Portrait Jaloux Merde
(c) Mothmeister

Ne pas flancher dans l’adversité des rapports humains. Ne pas se laisser anesthésier par l’aseptisation et les formules hygiéniques. Jaloux Merde décongestionne les rapports de production entre des hommes et des femmes dans les aires de travail anonymes, en entreprise ou en maison de repos. Jaloux Merde conte les vies accrochées au mur du garage et compte les bouchons encombrant les jonctions humaines. Victime d’un problème de disques, Jaloux (beatmaker, accidents) collabore régulièrement avec Fabrice Delmeire (attentats poétiques), à qui il délègue de menues tâches ménagères.

Benjamin Monti

Portrait Benjamin Monti

Benjamin Monti, est un étonnant collecteur d’images, collectionneur de curiosités imprimées, recycleur d’un corpus iconographique qu’il hybride, recompose, revivifie entre copies et originaux, une plongée abyssale dans une lecture de la représentation sans cesse réévaluée.
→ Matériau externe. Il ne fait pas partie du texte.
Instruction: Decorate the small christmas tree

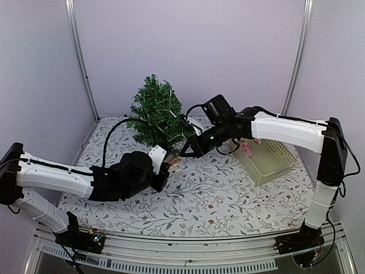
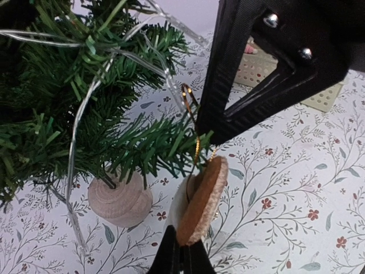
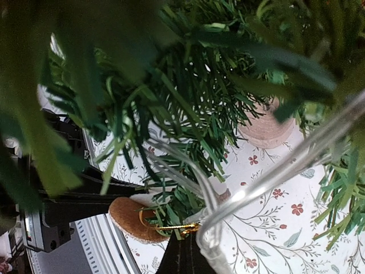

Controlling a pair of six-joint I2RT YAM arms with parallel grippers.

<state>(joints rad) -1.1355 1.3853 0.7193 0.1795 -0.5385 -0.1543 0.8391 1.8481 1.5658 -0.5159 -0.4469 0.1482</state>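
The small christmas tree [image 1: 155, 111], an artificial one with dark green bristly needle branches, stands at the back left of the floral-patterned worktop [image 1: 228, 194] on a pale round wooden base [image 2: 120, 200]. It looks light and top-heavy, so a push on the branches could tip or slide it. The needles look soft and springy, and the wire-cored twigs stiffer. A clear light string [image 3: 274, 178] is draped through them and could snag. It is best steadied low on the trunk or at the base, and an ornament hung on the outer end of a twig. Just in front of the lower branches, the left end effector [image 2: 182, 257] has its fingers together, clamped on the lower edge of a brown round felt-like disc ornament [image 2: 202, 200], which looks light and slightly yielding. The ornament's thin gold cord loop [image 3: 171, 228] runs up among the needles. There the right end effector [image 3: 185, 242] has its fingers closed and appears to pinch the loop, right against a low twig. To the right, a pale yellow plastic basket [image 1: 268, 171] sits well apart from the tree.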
Monti campe au carrefour du texte, des arts graphiques et plastiques ; c’est là un itinéraire singulier. (Jean-Michel Botquin dans Art Press 2, ABC Art belge contemporain) « Benjamin Monti, jeune artiste belge, « campe au carrefour du texte, des arts graphiques et plastique ». Actif depuis une dizaine d’années il expérimente sans cesse de nouveaux dialogues entre le dessin et le texte, notamment par le biais du roman graphique et du journal intime.  » Alexia Creusen in Art Press 377 (Avril 2011).